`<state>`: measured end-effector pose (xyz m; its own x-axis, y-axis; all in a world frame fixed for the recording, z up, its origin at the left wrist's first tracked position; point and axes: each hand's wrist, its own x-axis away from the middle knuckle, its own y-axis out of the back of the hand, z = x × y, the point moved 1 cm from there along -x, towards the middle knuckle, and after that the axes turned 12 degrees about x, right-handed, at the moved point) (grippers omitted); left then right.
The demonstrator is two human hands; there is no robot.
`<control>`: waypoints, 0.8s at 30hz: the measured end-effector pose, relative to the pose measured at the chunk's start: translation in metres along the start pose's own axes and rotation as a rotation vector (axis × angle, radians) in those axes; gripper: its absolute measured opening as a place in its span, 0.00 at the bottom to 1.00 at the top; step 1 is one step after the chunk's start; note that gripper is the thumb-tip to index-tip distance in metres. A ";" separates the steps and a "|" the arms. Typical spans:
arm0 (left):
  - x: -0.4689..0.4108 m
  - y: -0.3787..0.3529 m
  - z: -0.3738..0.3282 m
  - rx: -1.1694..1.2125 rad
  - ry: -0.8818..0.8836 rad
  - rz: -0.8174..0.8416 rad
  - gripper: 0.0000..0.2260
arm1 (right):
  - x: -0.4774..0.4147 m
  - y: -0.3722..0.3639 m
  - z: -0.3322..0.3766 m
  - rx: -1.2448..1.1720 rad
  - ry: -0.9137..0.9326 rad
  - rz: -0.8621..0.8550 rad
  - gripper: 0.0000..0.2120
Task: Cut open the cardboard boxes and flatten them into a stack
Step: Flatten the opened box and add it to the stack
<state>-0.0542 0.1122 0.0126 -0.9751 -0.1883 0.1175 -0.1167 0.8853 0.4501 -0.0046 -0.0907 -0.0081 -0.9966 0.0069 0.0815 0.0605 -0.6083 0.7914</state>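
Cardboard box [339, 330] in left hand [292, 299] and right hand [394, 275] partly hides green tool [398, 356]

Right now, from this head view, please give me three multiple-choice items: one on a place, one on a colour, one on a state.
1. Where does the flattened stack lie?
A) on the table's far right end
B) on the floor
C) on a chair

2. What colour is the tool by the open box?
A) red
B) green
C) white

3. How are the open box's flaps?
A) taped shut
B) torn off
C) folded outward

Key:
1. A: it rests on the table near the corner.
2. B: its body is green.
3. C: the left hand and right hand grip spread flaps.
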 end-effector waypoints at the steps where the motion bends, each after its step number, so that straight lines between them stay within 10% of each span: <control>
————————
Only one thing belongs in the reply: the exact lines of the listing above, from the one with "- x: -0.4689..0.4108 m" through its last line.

# [RESPONSE]
  - x: -0.4689..0.4108 m
  - y: -0.3787..0.3529 m
  - z: -0.3738..0.3282 m
  - rx: -1.1694..1.2125 rad
  - ry: -0.8818..0.8836 rad
  - rz: -0.8174..0.8416 rad
  - gripper: 0.0000..0.2260
arm1 (right):
  - x: -0.4774..0.4147 m
  - y: -0.3722..0.3639 m
  - z: -0.3322..0.3766 m
  - rx: -1.2448..1.1720 rad
  - ry: -0.9137..0.9326 rad
  - rz: -0.8621..0.8550 rad
  - gripper: 0.0000..0.2120
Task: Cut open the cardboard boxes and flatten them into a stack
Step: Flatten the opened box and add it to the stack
<state>-0.0542 0.1122 0.0126 -0.9751 -0.1883 0.1175 -0.1167 0.8853 0.4501 -0.0046 -0.0907 -0.0081 -0.9966 0.0069 0.0815 0.0605 -0.6083 0.7914</state>
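Cardboard box [339, 330] in left hand [292, 299] and right hand [394, 275] partly hides green tool [398, 356]

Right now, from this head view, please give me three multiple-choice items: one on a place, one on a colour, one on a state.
1. Where does the flattened stack lie?
A) on the table's far right end
B) on the floor
C) on a chair

2. What colour is the tool by the open box?
A) red
B) green
C) white

3. How are the open box's flaps?
A) taped shut
B) torn off
C) folded outward

Key:
1. A: it rests on the table near the corner.
2. B: its body is green.
3. C: the left hand and right hand grip spread flaps.
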 end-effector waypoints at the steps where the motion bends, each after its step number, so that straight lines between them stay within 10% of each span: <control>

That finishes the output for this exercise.